10-Part Summer Checklist for the Motivated Coach

Summer is a time of the year when vacations, camps, family time, and hobbies may take center stage. It is also a great time for basketball coaches to bolster their own abilities and venture into new areas of coaching. Here is a look at some possibilities the motivated coach should consider.

The Motivated Coaches Summer 10-Part Checklist:

1. Prepare to spend time away from home with your family or loved ones. We can spend many hours, days, and weeks toiling away at our coaching, and it can be easy to overlook those closest to us.

2. Self-care---Take an honest look at your personal life and use the summer to address those issues that need improvement. Consider your thought life, health and exercise, eating habits, use of alcohol or tobacco, self improvement by reading, spirituality, or hobbies. Reflect on your purpose in life and why God put you on this earth. A great read is Rick Warren's Purpose Driven Life.

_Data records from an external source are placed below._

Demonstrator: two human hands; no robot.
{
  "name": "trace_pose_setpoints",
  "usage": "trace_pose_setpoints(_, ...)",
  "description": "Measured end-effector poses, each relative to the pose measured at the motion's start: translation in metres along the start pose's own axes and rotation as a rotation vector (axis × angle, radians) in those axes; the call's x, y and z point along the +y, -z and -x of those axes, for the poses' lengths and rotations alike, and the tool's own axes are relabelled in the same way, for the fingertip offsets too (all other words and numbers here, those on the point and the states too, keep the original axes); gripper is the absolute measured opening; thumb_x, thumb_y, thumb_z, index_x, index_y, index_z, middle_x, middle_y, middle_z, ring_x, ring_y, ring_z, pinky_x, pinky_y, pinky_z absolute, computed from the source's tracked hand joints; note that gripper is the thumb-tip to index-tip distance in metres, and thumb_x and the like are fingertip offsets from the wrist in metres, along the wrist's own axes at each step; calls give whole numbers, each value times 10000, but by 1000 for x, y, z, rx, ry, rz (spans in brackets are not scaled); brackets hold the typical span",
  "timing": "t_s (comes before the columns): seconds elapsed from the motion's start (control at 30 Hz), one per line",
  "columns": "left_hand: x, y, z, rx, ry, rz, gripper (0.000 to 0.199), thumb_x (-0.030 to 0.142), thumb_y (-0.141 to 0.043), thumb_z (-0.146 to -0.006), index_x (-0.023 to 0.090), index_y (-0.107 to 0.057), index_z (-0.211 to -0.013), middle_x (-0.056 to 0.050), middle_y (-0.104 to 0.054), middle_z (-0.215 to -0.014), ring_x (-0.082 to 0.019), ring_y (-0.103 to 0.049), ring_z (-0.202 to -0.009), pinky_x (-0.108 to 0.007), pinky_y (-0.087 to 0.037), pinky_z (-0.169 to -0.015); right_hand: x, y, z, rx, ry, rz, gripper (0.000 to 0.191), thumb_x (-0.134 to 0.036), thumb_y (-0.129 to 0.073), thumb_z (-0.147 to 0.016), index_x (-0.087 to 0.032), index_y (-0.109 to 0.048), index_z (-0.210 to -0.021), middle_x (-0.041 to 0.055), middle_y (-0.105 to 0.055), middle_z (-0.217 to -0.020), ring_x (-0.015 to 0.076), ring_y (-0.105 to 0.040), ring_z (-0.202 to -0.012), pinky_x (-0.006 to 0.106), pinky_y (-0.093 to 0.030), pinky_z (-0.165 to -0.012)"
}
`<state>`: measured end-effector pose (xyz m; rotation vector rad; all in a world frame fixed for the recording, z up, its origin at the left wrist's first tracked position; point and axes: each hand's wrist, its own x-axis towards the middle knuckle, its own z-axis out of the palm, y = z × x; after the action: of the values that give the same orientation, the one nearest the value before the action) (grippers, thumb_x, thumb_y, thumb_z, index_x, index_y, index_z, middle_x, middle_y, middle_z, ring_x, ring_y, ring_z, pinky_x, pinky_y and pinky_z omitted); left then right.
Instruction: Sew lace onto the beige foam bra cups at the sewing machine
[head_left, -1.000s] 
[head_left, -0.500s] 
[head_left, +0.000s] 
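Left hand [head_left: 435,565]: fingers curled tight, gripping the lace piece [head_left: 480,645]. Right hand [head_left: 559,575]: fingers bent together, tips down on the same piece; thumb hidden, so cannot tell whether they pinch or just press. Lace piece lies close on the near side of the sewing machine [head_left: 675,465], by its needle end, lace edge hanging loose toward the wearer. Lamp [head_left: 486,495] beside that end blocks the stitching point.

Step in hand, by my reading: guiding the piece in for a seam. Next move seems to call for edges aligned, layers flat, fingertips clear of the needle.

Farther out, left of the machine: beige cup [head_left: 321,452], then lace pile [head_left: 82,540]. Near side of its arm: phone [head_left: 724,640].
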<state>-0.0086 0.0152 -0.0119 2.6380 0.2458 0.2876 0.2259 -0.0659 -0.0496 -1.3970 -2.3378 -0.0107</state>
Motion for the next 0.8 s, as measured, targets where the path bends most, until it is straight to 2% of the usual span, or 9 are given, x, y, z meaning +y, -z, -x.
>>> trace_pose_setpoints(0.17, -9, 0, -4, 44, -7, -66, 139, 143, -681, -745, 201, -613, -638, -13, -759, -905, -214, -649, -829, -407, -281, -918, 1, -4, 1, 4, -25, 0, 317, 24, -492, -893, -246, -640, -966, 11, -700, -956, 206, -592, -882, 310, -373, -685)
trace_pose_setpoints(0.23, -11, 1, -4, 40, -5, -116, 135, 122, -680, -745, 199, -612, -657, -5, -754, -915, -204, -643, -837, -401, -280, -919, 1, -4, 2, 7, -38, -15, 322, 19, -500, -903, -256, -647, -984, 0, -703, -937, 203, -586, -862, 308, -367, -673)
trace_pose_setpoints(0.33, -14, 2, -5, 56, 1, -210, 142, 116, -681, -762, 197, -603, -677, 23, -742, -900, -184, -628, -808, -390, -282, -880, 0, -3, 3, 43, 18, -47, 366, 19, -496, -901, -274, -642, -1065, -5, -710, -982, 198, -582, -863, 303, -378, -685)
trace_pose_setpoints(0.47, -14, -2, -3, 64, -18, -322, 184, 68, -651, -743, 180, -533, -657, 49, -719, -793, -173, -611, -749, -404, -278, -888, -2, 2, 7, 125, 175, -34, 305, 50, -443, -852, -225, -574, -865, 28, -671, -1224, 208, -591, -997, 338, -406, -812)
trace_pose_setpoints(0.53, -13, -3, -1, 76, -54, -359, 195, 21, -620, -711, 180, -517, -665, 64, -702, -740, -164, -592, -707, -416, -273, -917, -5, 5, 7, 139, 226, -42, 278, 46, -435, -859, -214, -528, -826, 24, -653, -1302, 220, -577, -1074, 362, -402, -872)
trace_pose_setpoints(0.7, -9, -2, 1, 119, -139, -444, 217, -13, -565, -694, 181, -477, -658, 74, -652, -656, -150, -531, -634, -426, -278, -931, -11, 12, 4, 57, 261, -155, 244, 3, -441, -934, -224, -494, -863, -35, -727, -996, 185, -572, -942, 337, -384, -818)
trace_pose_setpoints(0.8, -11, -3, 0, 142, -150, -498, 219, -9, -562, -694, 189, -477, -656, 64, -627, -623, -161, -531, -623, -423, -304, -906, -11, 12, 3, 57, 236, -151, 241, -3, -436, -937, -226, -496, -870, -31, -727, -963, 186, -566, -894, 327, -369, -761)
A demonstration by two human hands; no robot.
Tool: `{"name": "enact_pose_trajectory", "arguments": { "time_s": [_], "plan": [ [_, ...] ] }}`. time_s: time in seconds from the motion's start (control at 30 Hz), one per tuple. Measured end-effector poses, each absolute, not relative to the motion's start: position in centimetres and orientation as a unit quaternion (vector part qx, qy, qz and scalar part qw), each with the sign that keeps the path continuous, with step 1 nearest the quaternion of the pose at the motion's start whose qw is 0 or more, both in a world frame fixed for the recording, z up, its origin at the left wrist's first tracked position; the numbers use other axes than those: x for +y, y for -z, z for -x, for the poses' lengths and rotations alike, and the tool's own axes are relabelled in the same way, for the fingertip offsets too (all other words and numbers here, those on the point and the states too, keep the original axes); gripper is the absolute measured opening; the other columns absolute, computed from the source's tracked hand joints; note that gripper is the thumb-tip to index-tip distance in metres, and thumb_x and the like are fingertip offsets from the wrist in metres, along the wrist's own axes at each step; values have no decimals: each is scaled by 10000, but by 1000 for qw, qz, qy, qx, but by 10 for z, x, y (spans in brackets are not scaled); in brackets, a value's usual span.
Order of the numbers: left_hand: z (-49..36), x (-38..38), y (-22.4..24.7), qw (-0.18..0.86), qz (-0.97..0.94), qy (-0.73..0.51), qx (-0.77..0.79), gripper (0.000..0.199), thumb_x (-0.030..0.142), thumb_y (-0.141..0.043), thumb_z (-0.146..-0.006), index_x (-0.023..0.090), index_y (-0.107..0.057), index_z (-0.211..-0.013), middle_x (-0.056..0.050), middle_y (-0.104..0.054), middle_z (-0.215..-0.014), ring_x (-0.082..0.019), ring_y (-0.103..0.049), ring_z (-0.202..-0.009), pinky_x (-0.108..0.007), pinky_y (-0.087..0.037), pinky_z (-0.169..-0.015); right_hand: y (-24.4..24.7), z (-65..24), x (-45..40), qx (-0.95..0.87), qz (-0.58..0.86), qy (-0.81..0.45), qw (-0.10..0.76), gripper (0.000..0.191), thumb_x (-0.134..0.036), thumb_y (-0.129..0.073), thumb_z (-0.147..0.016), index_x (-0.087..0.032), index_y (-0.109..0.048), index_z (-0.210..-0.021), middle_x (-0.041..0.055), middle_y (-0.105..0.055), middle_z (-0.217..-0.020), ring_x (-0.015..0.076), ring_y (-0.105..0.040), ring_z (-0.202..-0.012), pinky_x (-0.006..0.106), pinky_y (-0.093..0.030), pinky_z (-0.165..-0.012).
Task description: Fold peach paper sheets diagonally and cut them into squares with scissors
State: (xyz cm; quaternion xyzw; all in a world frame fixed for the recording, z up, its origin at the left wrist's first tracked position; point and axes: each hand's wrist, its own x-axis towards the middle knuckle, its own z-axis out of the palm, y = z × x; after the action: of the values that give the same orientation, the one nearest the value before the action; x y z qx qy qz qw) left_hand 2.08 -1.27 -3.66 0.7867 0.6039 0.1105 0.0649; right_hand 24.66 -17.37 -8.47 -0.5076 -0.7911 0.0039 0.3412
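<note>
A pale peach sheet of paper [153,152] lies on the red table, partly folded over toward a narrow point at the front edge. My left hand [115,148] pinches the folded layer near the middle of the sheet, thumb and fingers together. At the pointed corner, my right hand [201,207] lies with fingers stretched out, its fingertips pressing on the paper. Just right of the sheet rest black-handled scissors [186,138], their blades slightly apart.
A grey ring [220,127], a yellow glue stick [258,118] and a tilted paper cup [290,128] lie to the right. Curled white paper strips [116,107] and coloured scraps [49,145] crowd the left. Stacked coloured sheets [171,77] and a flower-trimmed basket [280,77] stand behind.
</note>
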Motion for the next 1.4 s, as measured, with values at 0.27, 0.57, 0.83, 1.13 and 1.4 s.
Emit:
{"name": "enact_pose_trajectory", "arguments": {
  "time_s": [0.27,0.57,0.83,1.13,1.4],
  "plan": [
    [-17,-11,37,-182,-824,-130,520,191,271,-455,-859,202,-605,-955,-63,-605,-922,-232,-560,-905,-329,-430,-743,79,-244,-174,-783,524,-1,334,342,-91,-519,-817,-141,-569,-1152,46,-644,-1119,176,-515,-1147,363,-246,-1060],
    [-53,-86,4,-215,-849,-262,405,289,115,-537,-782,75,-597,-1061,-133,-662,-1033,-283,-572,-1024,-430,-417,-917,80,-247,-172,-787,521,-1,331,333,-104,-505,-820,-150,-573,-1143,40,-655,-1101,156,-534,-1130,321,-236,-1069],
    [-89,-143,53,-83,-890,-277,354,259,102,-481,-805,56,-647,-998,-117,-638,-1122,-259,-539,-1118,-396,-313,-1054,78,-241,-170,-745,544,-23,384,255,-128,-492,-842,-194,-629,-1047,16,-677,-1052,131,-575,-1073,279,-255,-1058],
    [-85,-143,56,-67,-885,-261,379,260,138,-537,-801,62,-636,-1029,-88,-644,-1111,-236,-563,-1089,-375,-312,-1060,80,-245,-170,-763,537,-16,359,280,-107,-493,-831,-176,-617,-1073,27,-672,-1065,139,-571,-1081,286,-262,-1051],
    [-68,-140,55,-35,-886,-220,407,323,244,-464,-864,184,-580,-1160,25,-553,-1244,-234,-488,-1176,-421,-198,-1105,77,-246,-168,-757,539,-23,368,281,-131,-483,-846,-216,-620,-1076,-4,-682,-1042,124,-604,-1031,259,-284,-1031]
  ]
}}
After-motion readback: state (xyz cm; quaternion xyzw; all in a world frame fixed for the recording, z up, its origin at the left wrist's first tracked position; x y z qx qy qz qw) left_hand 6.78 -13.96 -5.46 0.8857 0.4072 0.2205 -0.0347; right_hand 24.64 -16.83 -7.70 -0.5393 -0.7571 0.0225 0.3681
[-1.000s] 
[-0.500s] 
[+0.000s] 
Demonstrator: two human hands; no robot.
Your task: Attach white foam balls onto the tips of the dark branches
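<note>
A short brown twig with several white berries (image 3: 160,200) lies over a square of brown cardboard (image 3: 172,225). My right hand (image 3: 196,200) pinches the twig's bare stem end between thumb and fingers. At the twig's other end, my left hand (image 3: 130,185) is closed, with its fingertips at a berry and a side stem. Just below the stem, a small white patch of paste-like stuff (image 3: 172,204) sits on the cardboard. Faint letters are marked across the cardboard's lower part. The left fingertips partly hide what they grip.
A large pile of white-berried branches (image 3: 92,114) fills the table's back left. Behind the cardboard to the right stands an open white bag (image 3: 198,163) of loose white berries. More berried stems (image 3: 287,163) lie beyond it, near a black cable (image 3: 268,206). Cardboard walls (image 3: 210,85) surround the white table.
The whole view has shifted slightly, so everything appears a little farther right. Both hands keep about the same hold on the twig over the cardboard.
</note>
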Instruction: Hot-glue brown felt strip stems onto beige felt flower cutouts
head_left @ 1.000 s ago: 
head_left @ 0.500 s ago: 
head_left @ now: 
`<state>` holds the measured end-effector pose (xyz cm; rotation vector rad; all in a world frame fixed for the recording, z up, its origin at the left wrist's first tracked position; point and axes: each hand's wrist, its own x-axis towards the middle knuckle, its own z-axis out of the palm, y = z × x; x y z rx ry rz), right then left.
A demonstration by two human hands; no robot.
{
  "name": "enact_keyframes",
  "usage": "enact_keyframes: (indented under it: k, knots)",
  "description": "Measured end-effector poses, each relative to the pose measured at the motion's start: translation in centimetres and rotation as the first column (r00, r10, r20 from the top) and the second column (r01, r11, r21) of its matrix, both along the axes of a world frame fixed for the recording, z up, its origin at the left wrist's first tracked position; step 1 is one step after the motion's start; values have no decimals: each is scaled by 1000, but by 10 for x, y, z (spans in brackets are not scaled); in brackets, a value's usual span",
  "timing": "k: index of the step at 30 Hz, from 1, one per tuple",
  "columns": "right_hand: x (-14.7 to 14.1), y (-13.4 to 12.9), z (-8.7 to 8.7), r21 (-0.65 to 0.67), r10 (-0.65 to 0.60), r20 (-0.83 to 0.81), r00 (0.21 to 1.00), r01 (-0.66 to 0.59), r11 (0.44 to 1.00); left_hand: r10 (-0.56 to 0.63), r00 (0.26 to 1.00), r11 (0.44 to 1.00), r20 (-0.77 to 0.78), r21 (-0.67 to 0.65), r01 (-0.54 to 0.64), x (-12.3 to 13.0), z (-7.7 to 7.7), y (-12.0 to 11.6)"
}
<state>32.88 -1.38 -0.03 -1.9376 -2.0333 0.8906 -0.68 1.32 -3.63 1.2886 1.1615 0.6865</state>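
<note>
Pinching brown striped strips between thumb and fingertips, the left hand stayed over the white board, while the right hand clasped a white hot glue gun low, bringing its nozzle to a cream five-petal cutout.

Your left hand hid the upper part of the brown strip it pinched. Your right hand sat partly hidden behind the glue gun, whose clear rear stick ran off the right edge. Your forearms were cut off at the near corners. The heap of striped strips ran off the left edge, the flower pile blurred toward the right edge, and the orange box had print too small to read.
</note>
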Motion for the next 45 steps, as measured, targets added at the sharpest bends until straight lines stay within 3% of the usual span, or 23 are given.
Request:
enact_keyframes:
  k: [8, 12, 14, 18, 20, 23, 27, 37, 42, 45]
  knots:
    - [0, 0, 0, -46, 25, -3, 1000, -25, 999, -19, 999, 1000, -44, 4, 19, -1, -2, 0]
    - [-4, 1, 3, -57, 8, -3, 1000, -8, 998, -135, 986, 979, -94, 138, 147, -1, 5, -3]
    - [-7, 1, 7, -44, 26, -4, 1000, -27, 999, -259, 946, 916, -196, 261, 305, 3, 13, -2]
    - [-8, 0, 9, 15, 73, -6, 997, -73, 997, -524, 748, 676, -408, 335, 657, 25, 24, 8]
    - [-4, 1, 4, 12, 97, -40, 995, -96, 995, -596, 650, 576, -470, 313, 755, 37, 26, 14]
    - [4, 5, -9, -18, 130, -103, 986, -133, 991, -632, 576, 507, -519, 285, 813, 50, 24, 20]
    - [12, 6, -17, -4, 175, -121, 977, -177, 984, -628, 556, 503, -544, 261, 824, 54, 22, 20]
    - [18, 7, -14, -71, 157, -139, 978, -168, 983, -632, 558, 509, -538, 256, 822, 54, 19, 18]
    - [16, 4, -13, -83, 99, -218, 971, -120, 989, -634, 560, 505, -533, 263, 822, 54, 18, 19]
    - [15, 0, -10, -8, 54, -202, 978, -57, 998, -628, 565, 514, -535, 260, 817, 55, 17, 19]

3. Eat dinner with you family every night. In the summer this is a great goal, but we often find excuses to skip dinner. Why? Because we have developed the habit of missing this quality time with our family and it becomes acceptable. Is it really acceptable?

4. Pick out a basketball topic to study all summer. This is a great use of time and allows you to be open to a different way of teaching a part of the game you want to learn more about. An example would be to research a new zone defense, individual post work, or player communication. I have done this and it really opens your eyes to what is out there as we tend to get caught up in our own philosophy and become inflexible.

5. Take your team on a day trip to experience something different. Work in a soup kitchen or clean up garbage in a city park. These event can really help bring players and coaches together. Community service can really help people appreciate you more within your own town.

6. Call an older coach you know and bounce some questions off of him. Veteran coaches are a tremendous source of information and provide great insight because of their well-earned experiences in coaching. This is an area that is basically untapped. Some states have "Mentoring" programs but they are few and far between. In almost every line of business today, successful people have their own personal coaches. Do you have a mentor? Do you afford not to have a mentor?

7. Do a drill and practice inventory. Do you feel like you have way too many drills for the time you have? At times an abundance of information and drills seems comforting, but actually can be a hindrance. By cleaning up this area you will feel more organized and focused on your coaching for the upcoming year.

8. Tape and study NBA play-off games. So many things can be learned by watching the greatest players on earth. Steve Nash is a guard highlight tape every night out. Look into how NBA players get open, get rebounds, and relieve pressure. There are multiple late game plays and situations in every NBA game, especially the play-offs, so take advantage of it.

9. Attend games of other sports within your high school or college. Sometimes we feel that our sport is the only one out there, but we miss the boat here. Attend other games and show your appreciation to others for their attendance at your games during the winter.

10. Read a novel. I know what you are saying, "I haven't read a novel since I was in high school." See what I mean, it's time. Grab one of the hundreds of action-packed novels on the market. Go to your local book store and spend an hour just looking at available novels. My personal favorite is John Grisham. I too had not read a novel in years until I read one of his books. It was so good I read all 18 of them!

Life is so much bigger than the sport we coach. Use the summer to expand your horizons and open yourself up to the big, wide world out there. You'll be surprised how much you've been missing.